[Mailman-Users] Is Mailman 2.1 not plushack aware?

Bill Cole mailmanu-20100705 at billmail.scconsult.com
Sat Jun 1 19:40:50 CEST 2013


On 30 May 2013, at 14:30, Jay Ashworth wrote:

> I just subscribed to the virtualgl-users list at SF, and I subscribed 
> with
> a plushacked email address, jra+vgl@
>
> Got the confirmation email ok, of course, but when I tried to send 
> something,
> it bounced "because I'm not subscribed to the list".  I've never had 
> that
> happen before, but it's possible that I've never tried to sub a 
> plushack
> address to a Mailman list.
>
> Does Mailman in fact not understand plushacked addresses as 
> subscription
> addresses, and that it should canonicalize them when a) checking for
> duplicate subscriptions and b) accepting messages for restricted 
> lists?

It is altogether always wrong for ANY mail software outside of a domain 
to parse the local part of an address in that domain except for a tiny 
handful of standard special local parts (e.g. "postmaster").

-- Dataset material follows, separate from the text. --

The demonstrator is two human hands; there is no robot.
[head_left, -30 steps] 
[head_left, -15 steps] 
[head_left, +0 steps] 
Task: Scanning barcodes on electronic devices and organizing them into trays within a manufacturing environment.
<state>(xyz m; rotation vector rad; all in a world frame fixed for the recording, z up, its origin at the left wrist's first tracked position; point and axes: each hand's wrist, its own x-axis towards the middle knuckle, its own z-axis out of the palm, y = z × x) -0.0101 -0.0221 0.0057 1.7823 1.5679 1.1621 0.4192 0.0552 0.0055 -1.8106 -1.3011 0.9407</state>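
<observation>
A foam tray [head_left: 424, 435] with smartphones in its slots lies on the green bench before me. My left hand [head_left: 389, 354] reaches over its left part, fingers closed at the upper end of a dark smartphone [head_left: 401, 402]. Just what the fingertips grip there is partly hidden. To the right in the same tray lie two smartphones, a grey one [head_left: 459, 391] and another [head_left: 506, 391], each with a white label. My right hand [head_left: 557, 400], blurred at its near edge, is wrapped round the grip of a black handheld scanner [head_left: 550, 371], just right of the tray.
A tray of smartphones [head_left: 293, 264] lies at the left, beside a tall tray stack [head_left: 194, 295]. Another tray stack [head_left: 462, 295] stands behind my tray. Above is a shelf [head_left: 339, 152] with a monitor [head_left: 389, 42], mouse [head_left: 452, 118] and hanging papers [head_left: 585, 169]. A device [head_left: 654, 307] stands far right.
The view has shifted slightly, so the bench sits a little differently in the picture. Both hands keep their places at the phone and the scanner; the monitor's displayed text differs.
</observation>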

The use of 
'+' as a tag delimiter is widespread but it is not in any sense a 
"standard" and comes nowhere near universality. There is no way for a 
Mailman instance to know which domains make "user+tag" and "user" 
equivalent and which do not, so canonicalizing as you suggest would 
result in breakage.

Beyond that risk of breakage, "canonicalizing" local parts which one 
does not own is wrong in principle: it violates the core assumption 
which makes Sendmail-style plus-tagging useful. The tagged address is 
supposed to be unique in the view of everyone except its owner and the 
owner's delivery agent, which can easily discern that an address is 
tagged (maybe with '+' but maybe not) and then handle the address and 
tag in whatever locally customized manner their whims dictate. Outside 
entities should never try to guess what those whims are at any 
particular time and more importantly should never translate an address 
from what it actually is to what their guesses about the owner's whims 
implies.

Note: you might look at my address for this list and make any of a 
number of reasonable guesses about how its structure (which *IS* 
significant) relates to its delivery and handling. Most would be 
operationally wrong and none would be complete. I tag addresses in 
opaque ways precisely because of past rude & clueless attempts by others 
(mostly spammers) to break + tagging.